Some signs of pulling in your stomach too much include seeing more definition in your upper abdomen while your lower abs remain soft.

Excess tension and overwork can affect the pelvic floor and organs, leading to bladder and bowel problems, incontinence, or even pelvic prolapse.

When should I ‘grab my stomach’?

Physical therapist Jerome Murphy revealed that one of the only times you have to get your stomach in is when you’re lifting weights in the gym.

“It’s a bracing technique that you use when you lift something heavy, it was never intended to make you look thinner,” he told FEMAIL.

“You can’t sit or stand with your stomach held for several hours; it puts a lot of pressure on your body,” he added.

Erika Weiss also compared the activity to constantly holding a single muscle tense throughout the entire workout.

A posture expert has revealed why 'sucking' the stomach is harmful to health

Negative impacts of stomach sucking include permanent change of spinal curvature

Women often ‘breathe’ and stretch their abdomens to look slimmer in photos and in public, which can cause unnecessary strain on the back and neck muscles and lead to poor posture.

How can I reverse the damage of sucking my stomach?

Depending on how long the problem has persisted, some effects of stomach clenching are irreversible.

“First of all, it’s important to move a lot and keep moving,” Jerome advised.

“If you have an office job, you can set an alarm to get up and move every hour or two: make a cup of tea, walk around your desk a few times, anything that keeps you moving.”

Jerome also recommended people who suffer from neck and back pain to consider standing desks.

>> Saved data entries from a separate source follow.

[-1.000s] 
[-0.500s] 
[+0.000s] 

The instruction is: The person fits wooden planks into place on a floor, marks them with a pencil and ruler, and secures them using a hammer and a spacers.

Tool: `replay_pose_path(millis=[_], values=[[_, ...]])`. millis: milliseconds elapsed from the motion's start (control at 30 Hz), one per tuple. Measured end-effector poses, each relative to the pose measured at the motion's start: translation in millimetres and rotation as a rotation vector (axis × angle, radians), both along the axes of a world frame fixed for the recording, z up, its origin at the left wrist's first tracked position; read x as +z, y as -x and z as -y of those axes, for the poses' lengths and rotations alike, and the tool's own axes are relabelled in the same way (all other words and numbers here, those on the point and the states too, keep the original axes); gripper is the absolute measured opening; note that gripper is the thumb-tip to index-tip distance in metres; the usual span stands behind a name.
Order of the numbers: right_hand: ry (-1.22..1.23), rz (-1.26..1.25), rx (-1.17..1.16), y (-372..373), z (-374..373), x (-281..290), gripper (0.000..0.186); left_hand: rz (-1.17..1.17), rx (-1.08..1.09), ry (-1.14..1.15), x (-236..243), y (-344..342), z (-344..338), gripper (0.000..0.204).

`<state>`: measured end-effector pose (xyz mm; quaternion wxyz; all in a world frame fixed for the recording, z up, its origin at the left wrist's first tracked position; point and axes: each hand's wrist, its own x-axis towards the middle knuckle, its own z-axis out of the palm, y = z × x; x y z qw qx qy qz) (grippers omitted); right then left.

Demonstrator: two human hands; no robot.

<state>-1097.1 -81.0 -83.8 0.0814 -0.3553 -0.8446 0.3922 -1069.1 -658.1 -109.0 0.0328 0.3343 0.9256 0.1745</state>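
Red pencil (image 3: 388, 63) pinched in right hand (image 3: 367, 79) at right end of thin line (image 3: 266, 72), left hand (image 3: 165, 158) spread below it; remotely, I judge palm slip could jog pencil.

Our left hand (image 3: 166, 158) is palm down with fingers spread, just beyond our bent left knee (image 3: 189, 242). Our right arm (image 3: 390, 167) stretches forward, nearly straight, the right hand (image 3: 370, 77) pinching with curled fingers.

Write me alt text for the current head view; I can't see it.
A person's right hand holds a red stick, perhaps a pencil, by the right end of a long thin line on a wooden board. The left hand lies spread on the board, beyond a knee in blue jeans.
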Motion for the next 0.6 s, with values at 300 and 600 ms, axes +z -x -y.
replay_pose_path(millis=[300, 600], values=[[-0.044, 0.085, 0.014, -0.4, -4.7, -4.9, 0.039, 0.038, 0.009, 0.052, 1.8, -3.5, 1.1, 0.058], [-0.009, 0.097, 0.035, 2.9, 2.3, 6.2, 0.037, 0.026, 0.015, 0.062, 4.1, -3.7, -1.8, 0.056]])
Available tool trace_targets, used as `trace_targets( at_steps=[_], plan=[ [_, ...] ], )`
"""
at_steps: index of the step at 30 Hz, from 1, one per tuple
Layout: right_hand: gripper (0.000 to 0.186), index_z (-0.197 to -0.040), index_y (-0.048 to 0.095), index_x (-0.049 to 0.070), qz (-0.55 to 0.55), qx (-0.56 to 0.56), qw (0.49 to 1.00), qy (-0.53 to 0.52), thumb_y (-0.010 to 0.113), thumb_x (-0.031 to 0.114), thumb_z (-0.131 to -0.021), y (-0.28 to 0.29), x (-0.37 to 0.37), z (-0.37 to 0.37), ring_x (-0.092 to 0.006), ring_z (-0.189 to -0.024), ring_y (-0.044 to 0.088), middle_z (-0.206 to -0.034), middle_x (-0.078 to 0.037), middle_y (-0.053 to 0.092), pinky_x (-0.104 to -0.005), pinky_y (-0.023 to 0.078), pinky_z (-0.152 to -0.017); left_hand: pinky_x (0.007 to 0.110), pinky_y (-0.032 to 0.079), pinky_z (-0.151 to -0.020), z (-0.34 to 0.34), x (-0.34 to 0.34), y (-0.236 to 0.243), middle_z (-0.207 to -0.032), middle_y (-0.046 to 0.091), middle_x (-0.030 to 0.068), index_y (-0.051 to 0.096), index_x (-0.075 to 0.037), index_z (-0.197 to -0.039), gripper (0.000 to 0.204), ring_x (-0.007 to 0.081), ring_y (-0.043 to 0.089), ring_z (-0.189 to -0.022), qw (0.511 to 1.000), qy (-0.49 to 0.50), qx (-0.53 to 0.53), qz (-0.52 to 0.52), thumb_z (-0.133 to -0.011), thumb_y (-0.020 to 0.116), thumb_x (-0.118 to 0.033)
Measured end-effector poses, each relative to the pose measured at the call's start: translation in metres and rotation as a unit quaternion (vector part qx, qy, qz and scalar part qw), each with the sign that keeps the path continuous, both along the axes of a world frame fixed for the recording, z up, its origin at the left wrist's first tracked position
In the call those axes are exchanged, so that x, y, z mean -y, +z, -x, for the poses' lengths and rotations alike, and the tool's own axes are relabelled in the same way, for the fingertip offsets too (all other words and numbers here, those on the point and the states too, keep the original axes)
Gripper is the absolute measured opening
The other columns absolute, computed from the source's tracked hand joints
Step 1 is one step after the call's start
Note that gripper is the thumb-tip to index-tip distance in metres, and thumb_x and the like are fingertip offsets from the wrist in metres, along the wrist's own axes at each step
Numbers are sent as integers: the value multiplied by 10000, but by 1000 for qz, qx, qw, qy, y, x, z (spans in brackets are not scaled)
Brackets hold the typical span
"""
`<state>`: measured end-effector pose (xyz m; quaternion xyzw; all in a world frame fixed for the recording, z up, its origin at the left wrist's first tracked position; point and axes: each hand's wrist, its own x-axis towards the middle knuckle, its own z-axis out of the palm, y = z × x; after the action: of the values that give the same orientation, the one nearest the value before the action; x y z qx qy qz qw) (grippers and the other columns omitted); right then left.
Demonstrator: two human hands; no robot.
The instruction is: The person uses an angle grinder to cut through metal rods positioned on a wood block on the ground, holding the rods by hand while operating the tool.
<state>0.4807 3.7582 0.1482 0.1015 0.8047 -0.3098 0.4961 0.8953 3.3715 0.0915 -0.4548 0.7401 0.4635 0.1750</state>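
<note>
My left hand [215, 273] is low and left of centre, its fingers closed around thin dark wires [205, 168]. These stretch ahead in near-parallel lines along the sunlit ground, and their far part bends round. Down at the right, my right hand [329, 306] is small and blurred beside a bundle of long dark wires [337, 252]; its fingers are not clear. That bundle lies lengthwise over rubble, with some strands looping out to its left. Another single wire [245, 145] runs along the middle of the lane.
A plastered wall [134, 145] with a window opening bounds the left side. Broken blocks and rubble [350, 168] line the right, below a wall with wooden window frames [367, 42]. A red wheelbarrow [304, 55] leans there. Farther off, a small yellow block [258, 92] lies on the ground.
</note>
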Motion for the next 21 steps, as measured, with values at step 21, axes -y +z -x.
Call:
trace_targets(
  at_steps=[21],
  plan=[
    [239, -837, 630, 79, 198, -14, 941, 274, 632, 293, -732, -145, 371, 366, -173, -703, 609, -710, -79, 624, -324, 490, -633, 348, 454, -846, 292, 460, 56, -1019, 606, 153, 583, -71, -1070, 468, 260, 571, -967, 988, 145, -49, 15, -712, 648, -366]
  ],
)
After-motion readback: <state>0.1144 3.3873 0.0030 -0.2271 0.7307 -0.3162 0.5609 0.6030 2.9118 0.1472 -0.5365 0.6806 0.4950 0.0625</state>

You can also prevent further problems by practicing muscle relaxation exercises like yoga.

Erika suggested focusing on low-impact movements that bend the spine without causing undue stress to sore muscles.

What yoga poses can I do to fix my posture and relieve stress?

standing forward lean

  • Also known as ‘Uttanasana’, this pose also stretches the hamstrings and is beneficial for stress relief.
  • Begin in raised hands pose before moving your arms down to each side and bending forward from the hips.
  • Align your fingertips with your toes and press into your palms. Let your head hang free and slowly inhale on the way back up.

warrior stance II

  • Begin in mountain pose and take a big step back with your left leg, toes pointing in.
  • Press your feet down and firm your legs before raising your arms parallel to the ground.
  • Be sure to keep your shoulders down to lengthen your neck, and bend your right knee so it’s in line above your ankle.
  • Press down through the toes to promote balance and maintain

extended triangle pose

  • To get into this pose, stand facing the long side of your mat with your feet apart.
  • Turn your right foot out so that your toes point toward the short edge of the mat, and turn your left toes in.
  • Roll your right thigh out before extending your body and raising your arms parallel to the ground.
  • Point your left arm toward the ceiling and make sure your neck lines up with your spine.